La novela fue subida a Plataforma de Publicación en capítulos. Los primeros diez capítulos recibieron treinta y seis lecturas. Treinta y seis personas que entraron, vieron el nombre del protagonista hermoso y rico, y decidieron seguir. Los comentarios comenzaron: "¡Adrien es tóxico pero no puedo dejar de leer!" "¡Marina debería dejarlo pero también no quiero que lo haga!" "¡Más, necesito más!"
Para el capítulo quince, había doscientas cincuenta lecturas. El algoritmo comenzó a notar. Comenzó a empujar la novela a otros lectores. Las lecturas se aceleraban exponencialmente.
Valarqui recibía notificaciones cada hora. Nuevo comentario. Nuevo seguidor. Nuevo "me gusta."
En una noche recibió seiscientos comentarios.
"Esta es la mejor novela que he leído en años."

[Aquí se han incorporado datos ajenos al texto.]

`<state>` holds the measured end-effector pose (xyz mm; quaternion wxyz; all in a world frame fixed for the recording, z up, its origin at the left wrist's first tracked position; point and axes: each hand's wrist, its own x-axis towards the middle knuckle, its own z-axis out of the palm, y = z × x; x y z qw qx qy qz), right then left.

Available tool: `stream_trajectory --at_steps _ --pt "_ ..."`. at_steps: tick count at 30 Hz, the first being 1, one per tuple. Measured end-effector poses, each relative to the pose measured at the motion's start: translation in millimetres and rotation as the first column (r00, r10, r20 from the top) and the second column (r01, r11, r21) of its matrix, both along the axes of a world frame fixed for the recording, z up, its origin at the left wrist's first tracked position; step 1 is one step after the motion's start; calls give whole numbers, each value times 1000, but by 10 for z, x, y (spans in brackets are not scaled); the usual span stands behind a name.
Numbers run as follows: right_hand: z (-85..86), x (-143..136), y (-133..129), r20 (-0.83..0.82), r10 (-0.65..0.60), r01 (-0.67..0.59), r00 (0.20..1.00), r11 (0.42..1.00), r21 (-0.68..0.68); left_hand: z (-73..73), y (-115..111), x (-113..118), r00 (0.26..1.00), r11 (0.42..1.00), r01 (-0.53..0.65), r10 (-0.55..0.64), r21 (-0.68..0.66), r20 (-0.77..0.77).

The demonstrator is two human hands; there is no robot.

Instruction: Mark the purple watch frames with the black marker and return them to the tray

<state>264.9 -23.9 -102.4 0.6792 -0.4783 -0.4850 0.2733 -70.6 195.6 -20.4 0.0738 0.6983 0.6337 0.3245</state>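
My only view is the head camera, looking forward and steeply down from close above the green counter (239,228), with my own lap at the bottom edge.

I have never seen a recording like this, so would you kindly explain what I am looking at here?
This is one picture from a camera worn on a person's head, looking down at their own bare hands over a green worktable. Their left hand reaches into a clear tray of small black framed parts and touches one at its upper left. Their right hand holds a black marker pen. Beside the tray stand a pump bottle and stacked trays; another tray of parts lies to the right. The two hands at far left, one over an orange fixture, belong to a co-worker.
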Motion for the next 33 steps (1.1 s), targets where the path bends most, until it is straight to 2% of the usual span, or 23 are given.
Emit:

"Adrien es el hombre de mis sueños."
"¡Espero que se queden juntos para siempre!"
"¡NECESITO el próximo capítulo! ¡Siento que voy a morir si no lo publicas hoy!"
Las cifras ascendían. Dos mil lecturas. Cinco mil. Diez mil.
Valarqui sentía una frialdad estudiada mientras observaba los números crecer. No era victoria. Era confirmación. Confirmación de que había descifrado el código. Que sabía exactamente cómo crear dependencia emocional. Que podía fabricar adición.
Pero tenía un plan.
Todo estaba calibrado. Cada escena de toxicidad. Cada acto de crueldad. Cada momento donde Marina se perdía a sí misma en la obsesión. Valarqui lo estaba construyendo todo como un arquitecto construye un edificio: con el propósito deliberado de que, en un punto específico, el cimiento cedería.
El capítulo veinte llegó.
Fue el momento. Valarqui había estado esperándolo. Había escrito hacia eso. Veinticinco mil personas seguían la novela en ese punto. Veinticinco mil personas que habían invertido en la promesa de que Adrien y Marina terminarían juntos. Que de alguna forma, la toxicidad se convertiría en amor. Que la obsesión se convertiría en pasión. Que el daño se convertiría en redención.